Problem details> Scan the material below for "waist", then return each line that contains it.

Material for this task>
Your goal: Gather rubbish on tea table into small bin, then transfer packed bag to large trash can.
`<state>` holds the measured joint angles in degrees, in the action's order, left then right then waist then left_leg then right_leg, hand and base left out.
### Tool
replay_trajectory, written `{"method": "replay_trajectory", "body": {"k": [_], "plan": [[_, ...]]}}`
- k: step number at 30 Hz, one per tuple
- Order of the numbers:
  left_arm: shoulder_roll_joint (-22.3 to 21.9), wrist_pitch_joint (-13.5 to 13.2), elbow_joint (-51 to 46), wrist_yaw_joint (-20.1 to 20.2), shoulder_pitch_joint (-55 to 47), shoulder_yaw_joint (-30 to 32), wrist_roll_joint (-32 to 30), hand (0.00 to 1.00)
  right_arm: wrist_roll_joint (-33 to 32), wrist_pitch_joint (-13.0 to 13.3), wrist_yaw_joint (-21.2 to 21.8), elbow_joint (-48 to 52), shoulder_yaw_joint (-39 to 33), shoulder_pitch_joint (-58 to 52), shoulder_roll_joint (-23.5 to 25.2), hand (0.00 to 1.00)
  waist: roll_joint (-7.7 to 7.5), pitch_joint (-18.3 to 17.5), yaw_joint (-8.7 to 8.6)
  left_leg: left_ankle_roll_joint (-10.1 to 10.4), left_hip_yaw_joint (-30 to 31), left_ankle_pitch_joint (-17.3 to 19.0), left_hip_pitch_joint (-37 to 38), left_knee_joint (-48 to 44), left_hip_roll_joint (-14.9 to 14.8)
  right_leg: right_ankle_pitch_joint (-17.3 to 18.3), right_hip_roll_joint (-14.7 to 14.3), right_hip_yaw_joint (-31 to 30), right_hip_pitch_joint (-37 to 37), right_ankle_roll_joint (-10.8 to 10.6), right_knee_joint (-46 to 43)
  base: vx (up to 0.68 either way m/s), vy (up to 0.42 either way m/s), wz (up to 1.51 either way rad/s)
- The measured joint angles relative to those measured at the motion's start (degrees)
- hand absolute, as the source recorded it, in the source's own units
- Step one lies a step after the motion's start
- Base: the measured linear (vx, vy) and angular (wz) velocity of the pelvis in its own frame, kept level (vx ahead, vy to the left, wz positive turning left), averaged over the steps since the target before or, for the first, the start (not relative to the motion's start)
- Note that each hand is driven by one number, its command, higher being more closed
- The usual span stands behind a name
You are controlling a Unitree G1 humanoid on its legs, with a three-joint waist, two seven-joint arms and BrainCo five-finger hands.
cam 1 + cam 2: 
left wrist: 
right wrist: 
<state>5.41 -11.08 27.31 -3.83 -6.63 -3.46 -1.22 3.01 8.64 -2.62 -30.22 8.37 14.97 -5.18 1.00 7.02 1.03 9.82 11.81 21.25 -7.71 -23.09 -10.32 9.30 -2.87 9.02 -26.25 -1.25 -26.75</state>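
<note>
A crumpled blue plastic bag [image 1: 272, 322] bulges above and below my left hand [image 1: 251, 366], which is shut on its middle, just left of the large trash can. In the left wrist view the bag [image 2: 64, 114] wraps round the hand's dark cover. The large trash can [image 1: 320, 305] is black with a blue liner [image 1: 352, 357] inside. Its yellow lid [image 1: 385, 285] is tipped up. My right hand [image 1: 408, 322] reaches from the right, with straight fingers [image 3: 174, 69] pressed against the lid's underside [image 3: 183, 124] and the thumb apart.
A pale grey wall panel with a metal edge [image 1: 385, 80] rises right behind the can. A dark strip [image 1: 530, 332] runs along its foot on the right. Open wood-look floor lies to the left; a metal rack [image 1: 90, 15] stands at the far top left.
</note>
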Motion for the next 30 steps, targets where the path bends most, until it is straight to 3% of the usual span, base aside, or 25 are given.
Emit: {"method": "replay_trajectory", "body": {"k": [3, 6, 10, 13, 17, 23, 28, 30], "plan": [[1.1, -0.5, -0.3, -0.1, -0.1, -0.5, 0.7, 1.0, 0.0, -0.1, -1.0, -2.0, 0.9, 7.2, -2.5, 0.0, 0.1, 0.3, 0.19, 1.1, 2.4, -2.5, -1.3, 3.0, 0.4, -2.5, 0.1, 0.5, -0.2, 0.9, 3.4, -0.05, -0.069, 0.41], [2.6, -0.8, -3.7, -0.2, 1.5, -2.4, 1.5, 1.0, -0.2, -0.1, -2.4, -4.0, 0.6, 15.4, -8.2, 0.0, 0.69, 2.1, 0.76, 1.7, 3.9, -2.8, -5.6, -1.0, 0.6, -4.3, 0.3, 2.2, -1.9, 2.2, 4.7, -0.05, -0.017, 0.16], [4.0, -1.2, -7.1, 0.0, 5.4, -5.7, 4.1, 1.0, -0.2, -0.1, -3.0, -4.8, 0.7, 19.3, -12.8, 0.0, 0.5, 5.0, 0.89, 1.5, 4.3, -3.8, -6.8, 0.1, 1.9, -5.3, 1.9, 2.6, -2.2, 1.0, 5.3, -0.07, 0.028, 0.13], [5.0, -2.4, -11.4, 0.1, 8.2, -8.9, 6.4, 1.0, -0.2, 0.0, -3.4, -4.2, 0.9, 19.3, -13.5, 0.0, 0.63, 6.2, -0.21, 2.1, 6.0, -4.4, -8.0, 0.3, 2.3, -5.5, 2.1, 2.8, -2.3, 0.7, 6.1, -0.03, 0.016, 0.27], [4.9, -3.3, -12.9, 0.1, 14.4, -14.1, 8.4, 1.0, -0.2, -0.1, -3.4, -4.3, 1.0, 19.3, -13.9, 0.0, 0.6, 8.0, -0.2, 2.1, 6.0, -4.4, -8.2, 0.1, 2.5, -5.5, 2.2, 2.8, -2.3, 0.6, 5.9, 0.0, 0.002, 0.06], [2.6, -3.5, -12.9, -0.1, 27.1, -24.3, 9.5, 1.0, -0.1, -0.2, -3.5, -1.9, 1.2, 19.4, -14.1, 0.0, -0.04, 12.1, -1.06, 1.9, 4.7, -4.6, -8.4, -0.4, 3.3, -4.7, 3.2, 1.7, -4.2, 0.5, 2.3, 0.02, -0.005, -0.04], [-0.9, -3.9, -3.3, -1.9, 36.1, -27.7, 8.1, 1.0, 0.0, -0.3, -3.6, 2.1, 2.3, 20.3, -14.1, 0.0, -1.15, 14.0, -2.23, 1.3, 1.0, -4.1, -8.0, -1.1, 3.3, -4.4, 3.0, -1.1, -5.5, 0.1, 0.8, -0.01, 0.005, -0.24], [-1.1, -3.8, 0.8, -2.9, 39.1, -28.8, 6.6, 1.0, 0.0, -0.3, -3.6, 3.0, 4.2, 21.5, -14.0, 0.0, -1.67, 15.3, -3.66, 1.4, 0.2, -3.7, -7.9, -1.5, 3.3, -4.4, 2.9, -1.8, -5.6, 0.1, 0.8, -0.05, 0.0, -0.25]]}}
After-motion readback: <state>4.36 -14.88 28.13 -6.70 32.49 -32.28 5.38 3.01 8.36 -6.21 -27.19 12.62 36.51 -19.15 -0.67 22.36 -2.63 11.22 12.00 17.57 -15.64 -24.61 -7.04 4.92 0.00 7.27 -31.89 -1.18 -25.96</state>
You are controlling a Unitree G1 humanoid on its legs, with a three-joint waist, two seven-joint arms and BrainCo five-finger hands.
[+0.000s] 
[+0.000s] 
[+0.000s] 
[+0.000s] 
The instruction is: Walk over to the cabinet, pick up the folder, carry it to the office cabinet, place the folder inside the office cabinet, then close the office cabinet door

Reply>
`<state>` holds the measured joint angles in degrees, in the action's order, left then right then waist then left_leg then right_leg, hand and base left out.
  waist: roll_joint (-7.7 to 7.5), pitch_joint (-18.3 to 17.5), yaw_joint (-8.7 to 8.6)
You are controlling a Unitree G1 humanoid on its legs, with a three-joint waist, two seven-joint arms and BrainCo five-finger hands.
You are controlling a Unitree G1 humanoid on its legs, with a three-joint waist, two seven-joint arms and BrainCo five-finger hands.

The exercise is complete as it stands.